In our case, Word2Vec could be leveraged to extract related skills for any set of provided keywords. Word-level tokenization and normalization (removing non-alphabetic chars and stop words etc.) were applied as the preprocessing step. We experimented with both models and conducted hyperparameter tuning, including the embedding size and the window size.

III. Contextualized topic modeling
Topic modeling is an unsupervised machine learning technique that is often used to extract words and phrases that are most representative of a set of documents. Different from traditional topic modeling techniques, such as Latent Dirichlet Allocation (Blei et al., 2003), contextualized topic modeling (Bianchi et al., 2020) uses a pre-trained representation of language together with a neural network structure, capable of generating more meaningful and coherent topics.
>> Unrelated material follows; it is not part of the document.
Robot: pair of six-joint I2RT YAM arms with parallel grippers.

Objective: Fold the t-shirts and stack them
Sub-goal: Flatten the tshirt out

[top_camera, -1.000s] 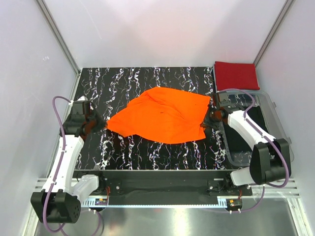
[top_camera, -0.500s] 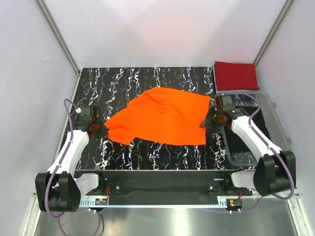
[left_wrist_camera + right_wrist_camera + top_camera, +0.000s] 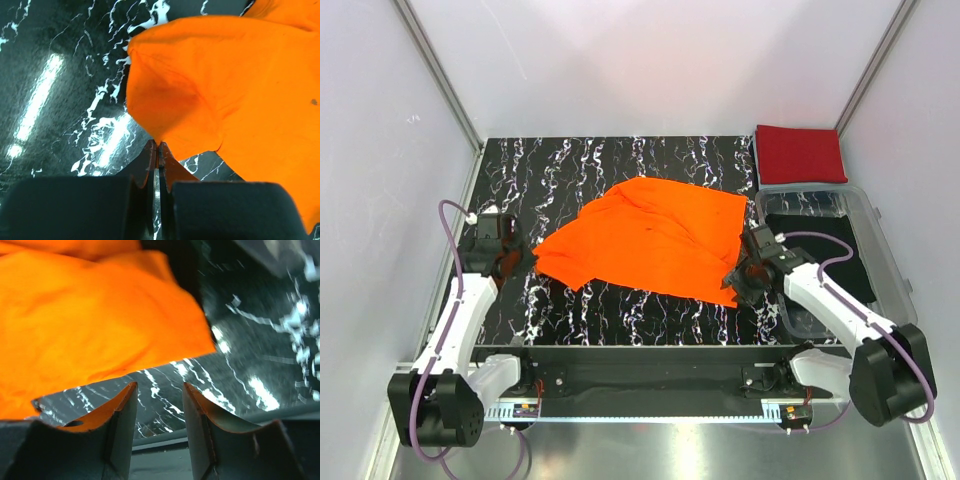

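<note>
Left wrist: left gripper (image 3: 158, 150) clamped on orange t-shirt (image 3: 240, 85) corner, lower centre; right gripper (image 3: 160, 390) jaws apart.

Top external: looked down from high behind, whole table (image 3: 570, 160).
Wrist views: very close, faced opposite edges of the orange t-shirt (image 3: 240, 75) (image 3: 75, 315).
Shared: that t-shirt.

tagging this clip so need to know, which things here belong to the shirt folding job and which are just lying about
Part of the job:
- orange t-shirt, spread out
- red t-shirt, folded, far right
- left gripper, pinching the orange cloth's edge
- right gripper, open and empty

Just lying about:
- clear plastic bin on the right
- black marbled table
</note>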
BERT (Bidirectional Encoder Representations from Transformers) was introduced in 2018 (Devlin et al., 2018). It is the latest language representation model and considered one of the most path-breaking developments in the field of NLP. It advances the state of the art for eleven NLP tasks. We used BERT as the pre-trained representation of language in this method.

The job descriptions are broken down into sentences and each sentence serves as a training sample. The model diagram is shown in Figure 4 below. Raw sentences went through a BERT embedding and were combined with the Bag-of-Words representation. The concatenated result went through a neural network framework, which approximates the Dirichlet prior to using the Gaussian distributions. The hidden layers were tuned to generate the topics. We chose the number of topics to be 20 with the assumption that job descriptions probably do not contain too many “topics.”

Figure 4: Combined Topic Model Diagram

IV. Named entity recognition with BERT
Named entity recognition (NER) is an information extraction technique that identifies named entities in text documents and classifies them into predefined categories, such as person names, organizations, locations, and more. BERT, briefly mentioned in the previous method, involves two steps in its framework: pre-training and fine-tuning. The pre-trained BERT model can be fine-tuned with just one additional output layer to create cutting-edge models for a wide variety of NLP tasks.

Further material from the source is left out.